> _Your assignment_
Write out the material in full, matching each line exactly.

> _Stored data_
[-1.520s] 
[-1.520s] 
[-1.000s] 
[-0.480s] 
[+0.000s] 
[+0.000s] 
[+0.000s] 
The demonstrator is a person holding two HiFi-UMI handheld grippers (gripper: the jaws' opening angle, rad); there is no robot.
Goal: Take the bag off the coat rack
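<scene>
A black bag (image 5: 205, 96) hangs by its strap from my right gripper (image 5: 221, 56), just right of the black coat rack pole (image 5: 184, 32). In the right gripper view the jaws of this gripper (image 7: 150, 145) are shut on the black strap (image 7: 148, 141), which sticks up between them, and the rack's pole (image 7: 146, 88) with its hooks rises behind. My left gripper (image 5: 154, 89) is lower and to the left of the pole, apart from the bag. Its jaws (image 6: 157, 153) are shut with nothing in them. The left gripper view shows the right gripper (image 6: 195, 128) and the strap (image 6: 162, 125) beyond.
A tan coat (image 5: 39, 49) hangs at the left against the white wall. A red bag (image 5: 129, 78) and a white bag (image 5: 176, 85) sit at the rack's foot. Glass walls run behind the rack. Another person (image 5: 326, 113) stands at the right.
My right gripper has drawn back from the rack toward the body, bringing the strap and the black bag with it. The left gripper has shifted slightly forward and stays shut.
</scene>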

> _Written reply_
[-1.520s] 
[-1.520s] 
[-1.000s] 
[-0.480s] 
[+0.000s] 
[+0.000s] 
[+0.000s] 
The demonstrator is a person holding two HiFi-UMI handheld grippers (gripper: the jaws' opening angle, rad); there is no robot.
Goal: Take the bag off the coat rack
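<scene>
A black bag (image 5: 205, 96) hangs by its strap from my right gripper (image 5: 221, 56), just right of the black coat rack pole (image 5: 184, 32). In the right gripper view the jaws of this gripper (image 7: 150, 145) are shut on the black strap (image 7: 148, 141), which sticks up between them, and the rack's pole (image 7: 146, 88) with its hooks rises behind. My left gripper (image 5: 154, 89) is lower and to the left of the pole, apart from the bag. Its jaws (image 6: 157, 153) are shut with nothing in them. The left gripper view shows the right gripper (image 6: 195, 128) and the strap (image 6: 162, 125) beyond.
A tan coat (image 5: 39, 49) hangs at the left against the white wall. A red bag (image 5: 129, 78) and a white bag (image 5: 176, 85) sit at the rack's foot. Glass walls run behind the rack. Another person (image 5: 326, 113) stands at the right.
My right gripper has drawn back from the rack toward the body, bringing the strap and the black bag with it. The left gripper has shifted slightly forward and stays shut.
</scene>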

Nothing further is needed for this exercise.